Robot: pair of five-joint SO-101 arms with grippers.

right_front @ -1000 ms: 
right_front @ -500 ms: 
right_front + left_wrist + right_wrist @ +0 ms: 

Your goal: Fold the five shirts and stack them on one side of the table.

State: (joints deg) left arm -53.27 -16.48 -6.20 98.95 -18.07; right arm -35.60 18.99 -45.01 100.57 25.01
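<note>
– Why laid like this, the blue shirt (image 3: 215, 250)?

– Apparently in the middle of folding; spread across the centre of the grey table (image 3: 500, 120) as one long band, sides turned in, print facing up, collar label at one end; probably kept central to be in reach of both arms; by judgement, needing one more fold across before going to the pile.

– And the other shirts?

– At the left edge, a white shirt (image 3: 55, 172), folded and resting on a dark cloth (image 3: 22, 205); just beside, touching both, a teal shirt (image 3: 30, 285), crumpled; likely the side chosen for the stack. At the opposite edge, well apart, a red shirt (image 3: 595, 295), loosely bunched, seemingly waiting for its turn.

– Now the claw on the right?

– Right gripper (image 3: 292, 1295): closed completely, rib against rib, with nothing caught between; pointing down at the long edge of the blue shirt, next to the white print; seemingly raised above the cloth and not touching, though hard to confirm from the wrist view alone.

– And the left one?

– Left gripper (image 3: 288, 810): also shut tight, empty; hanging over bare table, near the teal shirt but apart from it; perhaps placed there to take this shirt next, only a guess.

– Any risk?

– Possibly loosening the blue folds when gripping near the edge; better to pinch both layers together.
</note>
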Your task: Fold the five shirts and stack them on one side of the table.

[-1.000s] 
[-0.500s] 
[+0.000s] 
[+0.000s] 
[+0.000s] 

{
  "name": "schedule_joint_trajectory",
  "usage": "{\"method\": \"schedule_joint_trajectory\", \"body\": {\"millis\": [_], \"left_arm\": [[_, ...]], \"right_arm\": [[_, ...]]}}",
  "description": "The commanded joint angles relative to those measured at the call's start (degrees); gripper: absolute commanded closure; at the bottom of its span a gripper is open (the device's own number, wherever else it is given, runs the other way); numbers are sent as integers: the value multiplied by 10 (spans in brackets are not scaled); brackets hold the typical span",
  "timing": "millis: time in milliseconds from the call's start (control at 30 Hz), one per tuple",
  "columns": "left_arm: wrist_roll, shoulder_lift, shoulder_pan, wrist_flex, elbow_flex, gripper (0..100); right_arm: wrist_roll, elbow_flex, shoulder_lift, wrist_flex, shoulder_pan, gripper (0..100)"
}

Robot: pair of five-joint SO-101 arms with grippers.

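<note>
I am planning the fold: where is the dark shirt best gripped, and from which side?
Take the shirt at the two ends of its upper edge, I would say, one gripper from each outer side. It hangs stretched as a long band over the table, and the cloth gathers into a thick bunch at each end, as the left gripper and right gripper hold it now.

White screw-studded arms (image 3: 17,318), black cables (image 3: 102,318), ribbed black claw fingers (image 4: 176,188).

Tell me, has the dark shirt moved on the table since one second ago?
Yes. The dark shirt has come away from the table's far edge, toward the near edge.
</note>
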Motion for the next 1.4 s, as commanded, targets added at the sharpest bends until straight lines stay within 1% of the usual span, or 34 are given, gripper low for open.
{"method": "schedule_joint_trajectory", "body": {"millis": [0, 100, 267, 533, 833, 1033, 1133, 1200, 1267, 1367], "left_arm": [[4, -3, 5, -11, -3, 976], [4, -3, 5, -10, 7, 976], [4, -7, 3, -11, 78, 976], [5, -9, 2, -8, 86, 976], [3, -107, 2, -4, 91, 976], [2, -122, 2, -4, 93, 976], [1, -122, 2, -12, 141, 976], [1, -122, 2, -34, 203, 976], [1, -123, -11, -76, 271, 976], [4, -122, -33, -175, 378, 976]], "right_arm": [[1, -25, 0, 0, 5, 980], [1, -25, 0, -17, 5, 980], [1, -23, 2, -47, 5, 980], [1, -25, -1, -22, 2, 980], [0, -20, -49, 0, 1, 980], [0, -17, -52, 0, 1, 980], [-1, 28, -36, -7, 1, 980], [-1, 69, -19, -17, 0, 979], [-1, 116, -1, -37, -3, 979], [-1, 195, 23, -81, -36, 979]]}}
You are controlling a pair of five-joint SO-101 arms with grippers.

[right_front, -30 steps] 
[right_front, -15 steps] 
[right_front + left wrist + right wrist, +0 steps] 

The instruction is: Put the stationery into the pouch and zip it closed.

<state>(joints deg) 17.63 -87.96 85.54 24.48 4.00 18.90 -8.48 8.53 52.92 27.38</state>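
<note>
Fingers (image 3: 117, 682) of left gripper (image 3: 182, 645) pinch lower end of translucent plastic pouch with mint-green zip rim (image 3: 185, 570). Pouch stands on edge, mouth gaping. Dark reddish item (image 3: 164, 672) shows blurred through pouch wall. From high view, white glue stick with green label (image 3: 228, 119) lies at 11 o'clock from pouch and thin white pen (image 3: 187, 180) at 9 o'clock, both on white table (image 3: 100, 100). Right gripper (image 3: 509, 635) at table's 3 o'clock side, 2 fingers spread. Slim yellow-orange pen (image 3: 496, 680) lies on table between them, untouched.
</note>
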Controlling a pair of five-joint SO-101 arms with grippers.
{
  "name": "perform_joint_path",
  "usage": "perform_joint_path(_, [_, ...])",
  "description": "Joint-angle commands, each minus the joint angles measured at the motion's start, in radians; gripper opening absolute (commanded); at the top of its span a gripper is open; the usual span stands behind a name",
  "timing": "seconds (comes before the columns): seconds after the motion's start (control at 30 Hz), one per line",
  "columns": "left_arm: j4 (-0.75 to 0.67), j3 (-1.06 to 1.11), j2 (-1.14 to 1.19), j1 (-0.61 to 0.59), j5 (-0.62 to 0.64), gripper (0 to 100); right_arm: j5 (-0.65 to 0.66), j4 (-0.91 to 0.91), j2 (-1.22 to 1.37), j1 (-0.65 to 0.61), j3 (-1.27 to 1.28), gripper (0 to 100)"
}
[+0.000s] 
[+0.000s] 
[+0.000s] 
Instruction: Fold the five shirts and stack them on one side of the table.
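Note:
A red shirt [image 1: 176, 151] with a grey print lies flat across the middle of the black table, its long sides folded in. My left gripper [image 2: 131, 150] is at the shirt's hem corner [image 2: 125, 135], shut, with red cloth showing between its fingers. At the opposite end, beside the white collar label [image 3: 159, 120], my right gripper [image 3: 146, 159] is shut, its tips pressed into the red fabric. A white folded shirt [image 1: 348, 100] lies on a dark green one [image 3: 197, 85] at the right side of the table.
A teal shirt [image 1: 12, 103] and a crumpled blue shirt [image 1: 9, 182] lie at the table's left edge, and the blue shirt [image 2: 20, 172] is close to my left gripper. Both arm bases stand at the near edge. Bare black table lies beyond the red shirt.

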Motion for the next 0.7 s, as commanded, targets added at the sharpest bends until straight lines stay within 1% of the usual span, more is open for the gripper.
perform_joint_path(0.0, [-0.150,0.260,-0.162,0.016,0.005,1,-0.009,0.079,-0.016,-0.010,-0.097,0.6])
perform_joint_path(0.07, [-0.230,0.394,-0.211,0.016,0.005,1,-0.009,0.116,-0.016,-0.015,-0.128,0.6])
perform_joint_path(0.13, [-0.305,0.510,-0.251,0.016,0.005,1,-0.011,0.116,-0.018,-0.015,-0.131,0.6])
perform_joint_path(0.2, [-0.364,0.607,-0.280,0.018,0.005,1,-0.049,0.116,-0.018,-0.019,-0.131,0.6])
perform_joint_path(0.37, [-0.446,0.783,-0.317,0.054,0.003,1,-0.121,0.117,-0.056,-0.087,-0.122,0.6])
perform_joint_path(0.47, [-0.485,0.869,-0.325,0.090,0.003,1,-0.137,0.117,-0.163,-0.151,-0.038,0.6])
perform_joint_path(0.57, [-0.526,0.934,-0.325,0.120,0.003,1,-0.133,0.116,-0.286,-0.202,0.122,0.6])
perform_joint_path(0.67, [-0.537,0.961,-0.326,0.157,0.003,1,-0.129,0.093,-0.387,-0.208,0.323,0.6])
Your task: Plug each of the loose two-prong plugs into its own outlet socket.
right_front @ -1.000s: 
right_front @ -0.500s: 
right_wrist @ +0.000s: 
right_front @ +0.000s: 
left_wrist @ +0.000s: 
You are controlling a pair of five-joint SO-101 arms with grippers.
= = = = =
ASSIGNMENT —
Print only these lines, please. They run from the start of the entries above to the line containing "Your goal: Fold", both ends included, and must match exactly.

RESPONSE TO THIS TASK —
Robot: pair of five-joint SO-101 arms with grippers.

right_front @ -1000 ms: 
right_front @ -500 ms: 
right_front + left_wrist + right_wrist @ +0 ms: 

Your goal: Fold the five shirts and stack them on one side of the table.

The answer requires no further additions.